Abortion is mercy. Thus, the fictional abortion clinic Haigh writes about rests on Mercy Street in Boston Massachusetts, run by a 43-year-old Claudia. Claudia lives as the multivoiced novel’s primary character, guiding us through the fraught terrain of the abortion war. For Claudia, danger and shame have been normalized: shooter drills, mysterious packages and suspicious-call reports are part of life. So are the protestors who condemn the clinic’s patients daily, two of them, Anthony and Victor, play as two other narrators. The last is Timmy, the three’s shared weed dealer. Haigh walks a thin, intimate line between each of these unlikely characters—fleshing out each piece of the puzzle while discussing a highly controversial topic. Mercy Street plays as an ode to human connection and relation, readers follow each of the narrator’s hopeless endeavors to find love, luck, and hope in a somewhat lost world. “It’s hard to know, ever, where a story begins. We touch down in a world fully inhabited by others, a drama already in progress. Our arrival is not the beginning; it is a consequence.” 

  1. On Earth We’re Briefly Gorgeous by Ocean Vuong

Ocean Vuong’s On Earth We’re Briefly Gorgeous is beautifully immersed in addiction, violence, and trauma, but undergirded by compassionate tenderness.

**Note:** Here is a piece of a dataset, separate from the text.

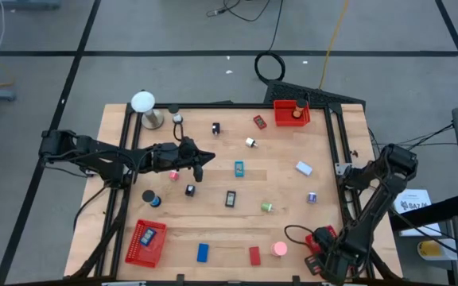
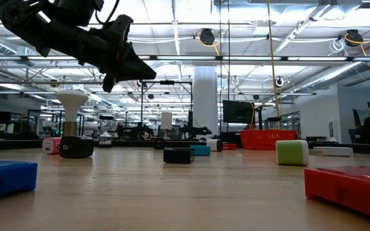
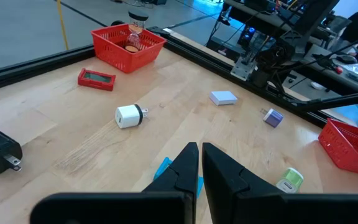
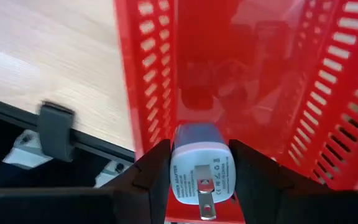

In a series of letters between him and his mother, Vuong exercises the power of telling one’s own story to obliterate the deafening silence of not being heard. Though Vuong loves his mother, he gripes on the struggles against racism, homophobia, and drug use that have been prevalent issues in his Vietnamese-American life. Thus, the book focuses on how his rough upbringing has seeped into how he manages the relationships he has with other people, and the underlying guilt he has for his mother for putting them in this position. The novel delves into themes of love, loss, identity, and the immigrant experience, offering a poignant and lyrical exploration of the human condition. It’s a deeply personal narrative that reveals the intimate struggles and triumphs of a young man coming to terms with his past and forging his own path forward. Vuong reasons that it is important to make amends with one’s past while also forging on a legacy to later leave behind. “Because I am afraid of the word ‘hope’ the way it asks me to bear more than I know, the way it makes me question what I’ve held as truth for so long.”